- [Information]
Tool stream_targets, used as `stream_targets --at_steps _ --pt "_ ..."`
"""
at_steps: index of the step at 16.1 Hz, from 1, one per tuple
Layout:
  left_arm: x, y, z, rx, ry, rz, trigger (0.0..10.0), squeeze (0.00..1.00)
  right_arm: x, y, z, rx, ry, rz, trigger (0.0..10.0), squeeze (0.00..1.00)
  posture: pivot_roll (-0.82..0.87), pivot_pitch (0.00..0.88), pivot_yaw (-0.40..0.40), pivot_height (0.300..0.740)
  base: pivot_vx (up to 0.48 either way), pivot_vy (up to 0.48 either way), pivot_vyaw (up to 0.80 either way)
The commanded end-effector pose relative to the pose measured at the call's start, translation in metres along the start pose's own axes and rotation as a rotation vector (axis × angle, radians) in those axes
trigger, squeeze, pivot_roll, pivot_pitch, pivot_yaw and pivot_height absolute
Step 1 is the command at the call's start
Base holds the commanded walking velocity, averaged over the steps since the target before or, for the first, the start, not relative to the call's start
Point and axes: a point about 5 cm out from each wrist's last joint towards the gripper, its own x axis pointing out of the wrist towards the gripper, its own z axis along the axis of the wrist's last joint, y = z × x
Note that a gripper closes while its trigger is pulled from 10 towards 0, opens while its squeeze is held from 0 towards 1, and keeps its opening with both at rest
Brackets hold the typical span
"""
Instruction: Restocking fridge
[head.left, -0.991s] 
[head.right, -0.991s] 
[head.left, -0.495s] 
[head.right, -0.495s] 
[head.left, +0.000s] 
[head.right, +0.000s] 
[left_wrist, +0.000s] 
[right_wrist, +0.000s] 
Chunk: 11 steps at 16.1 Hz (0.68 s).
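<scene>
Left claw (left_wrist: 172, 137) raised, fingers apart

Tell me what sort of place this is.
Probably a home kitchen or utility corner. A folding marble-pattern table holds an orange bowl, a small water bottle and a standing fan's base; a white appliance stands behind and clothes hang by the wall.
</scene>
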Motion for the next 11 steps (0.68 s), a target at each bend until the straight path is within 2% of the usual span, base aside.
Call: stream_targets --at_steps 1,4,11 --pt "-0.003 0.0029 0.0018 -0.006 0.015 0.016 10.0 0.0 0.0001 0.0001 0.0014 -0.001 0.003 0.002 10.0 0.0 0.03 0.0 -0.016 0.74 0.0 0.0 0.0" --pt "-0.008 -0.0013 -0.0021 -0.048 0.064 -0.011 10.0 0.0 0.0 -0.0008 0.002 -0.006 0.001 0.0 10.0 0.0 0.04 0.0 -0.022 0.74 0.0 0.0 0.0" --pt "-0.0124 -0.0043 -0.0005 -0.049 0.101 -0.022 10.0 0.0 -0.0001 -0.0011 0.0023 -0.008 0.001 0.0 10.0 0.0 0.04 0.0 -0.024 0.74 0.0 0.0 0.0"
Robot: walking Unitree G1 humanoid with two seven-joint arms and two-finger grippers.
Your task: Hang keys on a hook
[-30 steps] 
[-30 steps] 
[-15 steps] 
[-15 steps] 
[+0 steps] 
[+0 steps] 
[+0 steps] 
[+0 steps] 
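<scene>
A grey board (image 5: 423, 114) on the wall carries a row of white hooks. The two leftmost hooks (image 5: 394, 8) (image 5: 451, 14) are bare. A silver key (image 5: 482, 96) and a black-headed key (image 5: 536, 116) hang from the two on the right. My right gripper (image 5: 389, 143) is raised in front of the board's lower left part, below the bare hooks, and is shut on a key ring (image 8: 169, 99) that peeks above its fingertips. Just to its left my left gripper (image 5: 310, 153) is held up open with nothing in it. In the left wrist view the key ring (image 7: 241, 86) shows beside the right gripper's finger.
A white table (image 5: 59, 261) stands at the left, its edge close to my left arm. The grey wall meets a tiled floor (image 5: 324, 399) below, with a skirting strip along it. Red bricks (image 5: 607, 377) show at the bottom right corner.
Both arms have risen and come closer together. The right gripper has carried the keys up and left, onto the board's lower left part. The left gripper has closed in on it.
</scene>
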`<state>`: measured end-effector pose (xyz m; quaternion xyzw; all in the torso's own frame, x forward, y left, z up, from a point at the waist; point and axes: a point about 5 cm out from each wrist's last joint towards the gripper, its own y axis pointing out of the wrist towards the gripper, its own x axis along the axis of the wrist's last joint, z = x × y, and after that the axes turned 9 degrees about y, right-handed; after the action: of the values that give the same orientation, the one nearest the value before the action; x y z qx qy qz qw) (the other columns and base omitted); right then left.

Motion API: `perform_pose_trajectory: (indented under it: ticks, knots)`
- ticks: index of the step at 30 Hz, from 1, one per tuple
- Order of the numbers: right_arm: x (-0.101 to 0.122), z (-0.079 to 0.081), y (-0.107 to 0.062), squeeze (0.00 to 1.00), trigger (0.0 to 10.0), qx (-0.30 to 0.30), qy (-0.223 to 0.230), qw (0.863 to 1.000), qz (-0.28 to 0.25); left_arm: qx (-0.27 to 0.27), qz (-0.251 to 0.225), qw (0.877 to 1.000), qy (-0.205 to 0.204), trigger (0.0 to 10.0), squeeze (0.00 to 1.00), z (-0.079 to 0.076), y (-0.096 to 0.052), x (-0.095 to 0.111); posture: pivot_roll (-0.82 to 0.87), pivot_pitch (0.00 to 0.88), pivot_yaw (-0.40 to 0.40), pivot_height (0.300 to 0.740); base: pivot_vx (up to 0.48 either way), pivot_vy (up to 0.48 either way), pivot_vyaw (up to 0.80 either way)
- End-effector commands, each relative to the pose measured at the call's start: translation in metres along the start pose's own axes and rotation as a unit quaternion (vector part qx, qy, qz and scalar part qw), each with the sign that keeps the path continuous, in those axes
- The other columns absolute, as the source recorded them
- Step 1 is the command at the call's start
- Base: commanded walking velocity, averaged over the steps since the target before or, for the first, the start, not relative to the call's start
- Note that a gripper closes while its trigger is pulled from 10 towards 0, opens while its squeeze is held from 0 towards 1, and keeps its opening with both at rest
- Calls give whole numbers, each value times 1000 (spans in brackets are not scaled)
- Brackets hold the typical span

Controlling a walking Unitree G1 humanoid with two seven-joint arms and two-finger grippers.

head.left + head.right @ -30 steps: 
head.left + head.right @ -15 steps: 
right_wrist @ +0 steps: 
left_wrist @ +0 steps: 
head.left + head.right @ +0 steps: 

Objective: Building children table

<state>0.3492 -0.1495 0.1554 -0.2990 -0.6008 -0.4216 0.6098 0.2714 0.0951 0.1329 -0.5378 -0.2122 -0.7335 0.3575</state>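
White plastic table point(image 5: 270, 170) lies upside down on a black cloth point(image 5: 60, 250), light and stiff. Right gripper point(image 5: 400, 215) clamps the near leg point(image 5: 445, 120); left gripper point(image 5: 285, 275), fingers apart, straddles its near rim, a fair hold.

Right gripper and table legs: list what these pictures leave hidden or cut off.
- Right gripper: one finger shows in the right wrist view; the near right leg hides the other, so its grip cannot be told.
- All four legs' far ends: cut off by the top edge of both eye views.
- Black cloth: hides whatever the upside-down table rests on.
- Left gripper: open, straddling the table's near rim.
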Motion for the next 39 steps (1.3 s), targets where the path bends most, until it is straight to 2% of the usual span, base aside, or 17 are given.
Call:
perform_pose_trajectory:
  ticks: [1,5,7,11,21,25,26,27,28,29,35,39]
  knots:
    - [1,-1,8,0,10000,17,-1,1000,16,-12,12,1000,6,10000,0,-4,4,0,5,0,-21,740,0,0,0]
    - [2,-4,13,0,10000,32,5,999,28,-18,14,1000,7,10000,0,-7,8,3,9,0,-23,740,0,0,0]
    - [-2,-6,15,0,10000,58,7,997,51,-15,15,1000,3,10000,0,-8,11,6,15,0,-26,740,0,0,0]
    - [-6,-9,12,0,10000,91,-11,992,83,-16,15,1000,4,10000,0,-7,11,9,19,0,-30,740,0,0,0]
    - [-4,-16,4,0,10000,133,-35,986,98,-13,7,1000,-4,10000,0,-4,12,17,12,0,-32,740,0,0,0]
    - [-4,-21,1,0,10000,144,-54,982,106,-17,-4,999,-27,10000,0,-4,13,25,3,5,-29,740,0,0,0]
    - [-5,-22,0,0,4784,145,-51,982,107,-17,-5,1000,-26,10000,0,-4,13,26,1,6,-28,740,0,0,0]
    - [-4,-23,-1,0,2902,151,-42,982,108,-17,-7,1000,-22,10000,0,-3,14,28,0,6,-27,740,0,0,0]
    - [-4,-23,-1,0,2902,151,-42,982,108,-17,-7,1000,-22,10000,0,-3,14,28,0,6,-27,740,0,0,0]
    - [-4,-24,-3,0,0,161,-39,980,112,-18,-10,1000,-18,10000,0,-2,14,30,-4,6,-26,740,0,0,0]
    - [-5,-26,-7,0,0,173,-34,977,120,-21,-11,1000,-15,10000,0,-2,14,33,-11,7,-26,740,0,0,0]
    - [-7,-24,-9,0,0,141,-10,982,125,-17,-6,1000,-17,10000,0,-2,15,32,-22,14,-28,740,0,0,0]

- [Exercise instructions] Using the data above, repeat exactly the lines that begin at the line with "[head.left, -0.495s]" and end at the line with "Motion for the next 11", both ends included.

- [Your response]
[head.left, -0.495s] 
[head.right, -0.495s] 
[head.left, +0.000s] 
[head.right, +0.000s] 
[left_wrist, +0.000s] 
[right_wrist, +0.000s] 
Chunk: 11 steps at 16.1 Hz (0.68 s).
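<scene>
Left claw (left_wrist: 172, 137) raised, fingers apart

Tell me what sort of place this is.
Probably a home kitchen or utility corner. A folding marble-pattern table holds an orange bowl, a small water bottle and a standing fan's base; a white appliance stands behind and clothes hang by the wall.
</scene>
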Motion for the next 11 steps (0.68 s), a target at each bend until the straight path is within 2% of the usual span, base aside.

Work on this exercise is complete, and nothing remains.